## PROBLEM REQUIREMENTS
Below are some records; each one is to be set down again exactly.

Dataset items
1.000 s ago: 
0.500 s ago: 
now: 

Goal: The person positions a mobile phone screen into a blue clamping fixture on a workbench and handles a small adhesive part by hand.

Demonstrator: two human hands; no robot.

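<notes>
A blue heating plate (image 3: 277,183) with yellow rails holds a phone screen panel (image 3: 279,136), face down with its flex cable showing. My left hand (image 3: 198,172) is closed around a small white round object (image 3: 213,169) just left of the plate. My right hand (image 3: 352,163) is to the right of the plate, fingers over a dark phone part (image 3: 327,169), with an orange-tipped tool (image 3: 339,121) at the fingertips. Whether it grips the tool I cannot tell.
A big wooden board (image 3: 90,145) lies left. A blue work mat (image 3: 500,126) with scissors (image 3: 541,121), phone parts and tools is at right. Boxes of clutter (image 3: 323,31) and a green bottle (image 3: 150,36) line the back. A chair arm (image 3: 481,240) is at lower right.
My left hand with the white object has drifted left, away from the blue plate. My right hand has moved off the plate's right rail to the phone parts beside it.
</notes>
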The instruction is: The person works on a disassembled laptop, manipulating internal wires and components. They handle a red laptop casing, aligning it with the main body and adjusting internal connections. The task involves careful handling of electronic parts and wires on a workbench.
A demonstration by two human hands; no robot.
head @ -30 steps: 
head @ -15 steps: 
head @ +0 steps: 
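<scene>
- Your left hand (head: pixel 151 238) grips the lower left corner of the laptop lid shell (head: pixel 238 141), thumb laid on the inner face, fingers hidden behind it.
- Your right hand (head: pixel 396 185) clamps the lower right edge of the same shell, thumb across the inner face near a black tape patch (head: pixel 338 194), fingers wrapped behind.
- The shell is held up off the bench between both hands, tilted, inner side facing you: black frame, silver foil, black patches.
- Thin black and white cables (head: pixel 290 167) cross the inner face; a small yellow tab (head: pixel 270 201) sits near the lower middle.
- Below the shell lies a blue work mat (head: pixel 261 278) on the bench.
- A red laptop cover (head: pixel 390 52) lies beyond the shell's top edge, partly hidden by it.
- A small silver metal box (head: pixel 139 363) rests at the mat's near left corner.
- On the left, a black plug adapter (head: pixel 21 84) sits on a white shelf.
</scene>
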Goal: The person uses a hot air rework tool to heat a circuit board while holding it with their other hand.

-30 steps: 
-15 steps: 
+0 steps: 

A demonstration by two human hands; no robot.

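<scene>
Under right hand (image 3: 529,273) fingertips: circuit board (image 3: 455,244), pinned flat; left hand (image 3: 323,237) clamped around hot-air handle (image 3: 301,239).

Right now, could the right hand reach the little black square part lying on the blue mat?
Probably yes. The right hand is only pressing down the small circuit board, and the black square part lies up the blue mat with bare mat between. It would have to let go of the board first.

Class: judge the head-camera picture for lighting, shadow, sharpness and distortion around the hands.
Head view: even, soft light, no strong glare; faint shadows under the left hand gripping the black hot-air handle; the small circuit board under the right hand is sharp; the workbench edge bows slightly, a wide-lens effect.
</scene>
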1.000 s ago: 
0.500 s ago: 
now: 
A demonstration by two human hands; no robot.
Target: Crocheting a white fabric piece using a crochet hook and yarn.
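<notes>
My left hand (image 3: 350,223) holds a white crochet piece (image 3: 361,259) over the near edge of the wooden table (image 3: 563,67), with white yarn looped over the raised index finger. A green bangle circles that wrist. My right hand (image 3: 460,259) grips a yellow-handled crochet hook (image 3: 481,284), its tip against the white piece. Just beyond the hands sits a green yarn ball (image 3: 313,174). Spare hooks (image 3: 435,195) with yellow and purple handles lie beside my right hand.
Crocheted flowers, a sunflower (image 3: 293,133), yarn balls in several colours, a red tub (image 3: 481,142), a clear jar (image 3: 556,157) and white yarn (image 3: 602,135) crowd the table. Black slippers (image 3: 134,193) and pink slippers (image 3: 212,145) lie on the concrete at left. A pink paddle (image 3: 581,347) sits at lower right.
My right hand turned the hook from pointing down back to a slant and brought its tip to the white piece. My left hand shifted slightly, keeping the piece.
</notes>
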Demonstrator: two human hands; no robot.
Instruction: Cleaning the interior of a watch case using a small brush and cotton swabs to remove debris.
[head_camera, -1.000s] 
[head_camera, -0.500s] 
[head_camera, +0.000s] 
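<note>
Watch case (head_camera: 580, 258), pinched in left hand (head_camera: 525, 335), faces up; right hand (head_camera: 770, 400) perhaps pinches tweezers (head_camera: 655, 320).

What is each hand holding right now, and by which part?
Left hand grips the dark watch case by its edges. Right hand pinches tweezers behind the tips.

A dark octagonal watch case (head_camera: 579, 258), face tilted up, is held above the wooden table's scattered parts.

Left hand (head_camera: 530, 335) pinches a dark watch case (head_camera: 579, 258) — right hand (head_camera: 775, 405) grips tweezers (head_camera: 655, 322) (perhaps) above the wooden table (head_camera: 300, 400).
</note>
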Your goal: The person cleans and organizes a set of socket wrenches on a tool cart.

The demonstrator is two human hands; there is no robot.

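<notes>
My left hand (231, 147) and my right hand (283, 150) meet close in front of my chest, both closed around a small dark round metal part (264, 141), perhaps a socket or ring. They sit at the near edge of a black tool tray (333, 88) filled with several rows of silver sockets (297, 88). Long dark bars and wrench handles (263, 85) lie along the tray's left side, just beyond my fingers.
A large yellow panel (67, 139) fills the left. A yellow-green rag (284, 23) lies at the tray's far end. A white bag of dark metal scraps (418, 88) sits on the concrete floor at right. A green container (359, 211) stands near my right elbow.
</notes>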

## SOLUTION BELOW
1.000 s ago: 
0.500 s ago: 
now: 

Goal: The person positions a mobile phone screen into a blue clamping fixture on a workbench and handles a small adhesive part by hand.

Demonstrator: two human hands; no robot.

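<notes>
A blue heating plate (image 3: 277,183) with yellow rails holds a phone screen panel (image 3: 279,136), face down with its flex cable showing. My left hand (image 3: 198,172) is closed around a small white round object (image 3: 213,169) just left of the plate. My right hand (image 3: 352,163) is to the right of the plate, fingers over a dark phone part (image 3: 327,169), with an orange-tipped tool (image 3: 339,121) at the fingertips. Whether it grips the tool I cannot tell.
A big wooden board (image 3: 90,145) lies left. A blue work mat (image 3: 500,126) with scissors (image 3: 541,121), phone parts and tools is at right. Boxes of clutter (image 3: 323,31) and a green bottle (image 3: 150,36) line the back. A chair arm (image 3: 481,240) is at lower right.
My left hand with the white object has drifted left, away from the blue plate. My right hand has moved off the plate's right rail to the phone parts beside it.
</notes>
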The instruction is: The person works on a disassembled laptop, manipulating internal wires and components. They handle a red laptop casing, aligning it with the main body and adjusting internal connections. The task involves careful handling of electronic parts and wires on a workbench.
A demonstration by two human hands; no robot.
head @ -30 steps: 
head @ -15 steps: 
head @ +0 steps: 
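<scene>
- Your left hand (head: pixel 151 238) grips the lower left corner of the laptop lid shell (head: pixel 238 141), thumb laid on the inner face, fingers hidden behind it.
- Your right hand (head: pixel 396 185) clamps the lower right edge of the same shell, thumb across the inner face near a black tape patch (head: pixel 338 194), fingers wrapped behind.
- The shell is held up off the bench between both hands, tilted, inner side facing you: black frame, silver foil, black patches.
- Thin black and white cables (head: pixel 290 167) cross the inner face; a small yellow tab (head: pixel 270 201) sits near the lower middle.
- Below the shell lies a blue work mat (head: pixel 261 278) on the bench.
- A red laptop cover (head: pixel 390 52) lies beyond the shell's top edge, partly hidden by it.
- A small silver metal box (head: pixel 139 363) rests at the mat's near left corner.
- On the left, a black plug adapter (head: pixel 21 84) sits on a white shelf.
</scene>
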Goal: The person uses a hot air rework tool to heat a circuit board while holding it with their other hand.

-30 steps: 
-15 steps: 
+0 steps: 

A demonstration by two human hands; no robot.

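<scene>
Under right hand (image 3: 529,273) fingertips: circuit board (image 3: 455,244), pinned flat; left hand (image 3: 323,237) clamped around hot-air handle (image 3: 301,239).

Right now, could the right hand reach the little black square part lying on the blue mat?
Probably yes. The right hand is only pressing down the small circuit board, and the black square part lies up the blue mat with bare mat between. It would have to let go of the board first.

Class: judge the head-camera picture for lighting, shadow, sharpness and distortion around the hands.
Head view: even, soft light, no strong glare; faint shadows under the left hand gripping the black hot-air handle; the small circuit board under the right hand is sharp; the workbench edge bows slightly, a wide-lens effect.
</scene>
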1.000 s ago: 
0.500 s ago: 
now: 
A demonstration by two human hands; no robot.
Target: Crocheting a white fabric piece using a crochet hook and yarn.
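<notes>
My left hand (image 3: 350,223) holds a white crochet piece (image 3: 361,259) over the near edge of the wooden table (image 3: 563,67), with white yarn looped over the raised index finger. A green bangle circles that wrist. My right hand (image 3: 460,259) grips a yellow-handled crochet hook (image 3: 481,284), its tip against the white piece. Just beyond the hands sits a green yarn ball (image 3: 313,174). Spare hooks (image 3: 435,195) with yellow and purple handles lie beside my right hand.
Crocheted flowers, a sunflower (image 3: 293,133), yarn balls in several colours, a red tub (image 3: 481,142), a clear jar (image 3: 556,157) and white yarn (image 3: 602,135) crowd the table. Black slippers (image 3: 134,193) and pink slippers (image 3: 212,145) lie on the concrete at left. A pink paddle (image 3: 581,347) sits at lower right.
My right hand turned the hook from pointing down back to a slant and brought its tip to the white piece. My left hand shifted slightly, keeping the piece.
</notes>
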Demonstrator: two human hands; no robot.
Instruction: Cleaning the interior of a watch case using a small brush and cotton swabs to remove debris.
[head_camera, -1.000s] 
[head_camera, -0.500s] 
[head_camera, +0.000s] 
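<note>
Watch case (head_camera: 580, 258), pinched in left hand (head_camera: 525, 335), faces up; right hand (head_camera: 770, 400) perhaps pinches tweezers (head_camera: 655, 320).

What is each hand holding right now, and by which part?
Left hand grips the dark watch case by its edges. Right hand pinches tweezers behind the tips.

A dark octagonal watch case (head_camera: 579, 258), face tilted up, is held above the wooden table's scattered parts.

Left hand (head_camera: 530, 335) pinches a dark watch case (head_camera: 579, 258) — right hand (head_camera: 775, 405) grips tweezers (head_camera: 655, 322) (perhaps) above the wooden table (head_camera: 300, 400).
</note>
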Your goal: The person cleans and organizes a set of socket wrenches on a tool cart.

The demonstrator is two human hands; there is no robot.

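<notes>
My left hand (231, 147) and my right hand (283, 150) meet close in front of my chest, both closed around a small dark round metal part (264, 141), perhaps a socket or ring. They sit at the near edge of a black tool tray (333, 88) filled with several rows of silver sockets (297, 88). Long dark bars and wrench handles (263, 85) lie along the tray's left side, just beyond my fingers.
A large yellow panel (67, 139) fills the left. A yellow-green rag (284, 23) lies at the tray's far end. A white bag of dark metal scraps (418, 88) sits on the concrete floor at right. A green container (359, 211) stands near my right elbow.
</notes>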

No other output is needed; the exercise is complete.